Dataset content:
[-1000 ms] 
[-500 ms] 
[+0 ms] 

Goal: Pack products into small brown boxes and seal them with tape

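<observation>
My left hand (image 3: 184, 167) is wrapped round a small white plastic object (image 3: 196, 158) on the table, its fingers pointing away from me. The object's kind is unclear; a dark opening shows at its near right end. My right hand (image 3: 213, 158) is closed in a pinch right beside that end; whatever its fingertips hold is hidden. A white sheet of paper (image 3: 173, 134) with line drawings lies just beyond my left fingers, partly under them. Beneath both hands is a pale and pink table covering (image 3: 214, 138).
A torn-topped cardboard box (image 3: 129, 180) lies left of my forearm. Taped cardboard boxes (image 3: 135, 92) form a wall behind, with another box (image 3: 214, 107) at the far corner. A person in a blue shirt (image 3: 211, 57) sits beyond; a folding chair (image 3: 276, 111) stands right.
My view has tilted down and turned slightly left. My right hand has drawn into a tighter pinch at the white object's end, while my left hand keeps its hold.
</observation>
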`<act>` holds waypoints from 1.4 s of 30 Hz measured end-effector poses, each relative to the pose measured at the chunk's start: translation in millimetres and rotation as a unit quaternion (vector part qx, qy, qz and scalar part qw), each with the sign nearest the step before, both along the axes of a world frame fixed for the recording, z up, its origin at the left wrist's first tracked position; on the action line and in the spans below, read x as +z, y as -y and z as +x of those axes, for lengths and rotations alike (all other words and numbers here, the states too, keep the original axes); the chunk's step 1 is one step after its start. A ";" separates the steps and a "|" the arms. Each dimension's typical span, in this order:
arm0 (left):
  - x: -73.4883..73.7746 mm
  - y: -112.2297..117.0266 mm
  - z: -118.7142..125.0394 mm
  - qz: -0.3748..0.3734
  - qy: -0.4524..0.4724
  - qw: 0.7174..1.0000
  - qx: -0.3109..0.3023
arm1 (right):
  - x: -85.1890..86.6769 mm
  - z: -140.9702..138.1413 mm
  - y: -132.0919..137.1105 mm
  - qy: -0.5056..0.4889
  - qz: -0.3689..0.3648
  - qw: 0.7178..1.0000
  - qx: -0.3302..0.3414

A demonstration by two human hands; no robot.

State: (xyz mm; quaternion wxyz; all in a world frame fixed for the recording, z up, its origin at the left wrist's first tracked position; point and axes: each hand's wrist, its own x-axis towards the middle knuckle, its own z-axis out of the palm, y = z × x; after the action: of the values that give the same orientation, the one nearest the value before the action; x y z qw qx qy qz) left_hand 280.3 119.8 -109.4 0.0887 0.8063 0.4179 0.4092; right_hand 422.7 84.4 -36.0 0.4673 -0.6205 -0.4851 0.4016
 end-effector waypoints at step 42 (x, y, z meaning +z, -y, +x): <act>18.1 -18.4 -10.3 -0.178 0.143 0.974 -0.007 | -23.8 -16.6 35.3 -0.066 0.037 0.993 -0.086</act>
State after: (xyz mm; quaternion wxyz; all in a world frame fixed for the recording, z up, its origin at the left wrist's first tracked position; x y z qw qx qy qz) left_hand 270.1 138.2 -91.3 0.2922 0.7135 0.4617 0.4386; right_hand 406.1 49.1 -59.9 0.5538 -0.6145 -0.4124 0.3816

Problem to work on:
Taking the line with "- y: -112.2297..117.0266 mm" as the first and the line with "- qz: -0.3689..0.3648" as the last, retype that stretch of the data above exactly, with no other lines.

Result for this exercise:
  - y: -112.2297..117.0266 mm
  - z: -118.7142..125.0394 mm
  - qz: -0.3748..0.3734
  - qy: -0.4524..0.4724
  - qw: 0.7174..1.0000
  - qx: -0.3109..0.3023
arm1 (right):
  - x: -85.1890..86.6769 mm
  - z: -140.9702..138.1413 mm
  - y: -132.0919..137.1105 mm
  - qy: -0.5056..0.4889
  - qz: -0.3689..0.3648

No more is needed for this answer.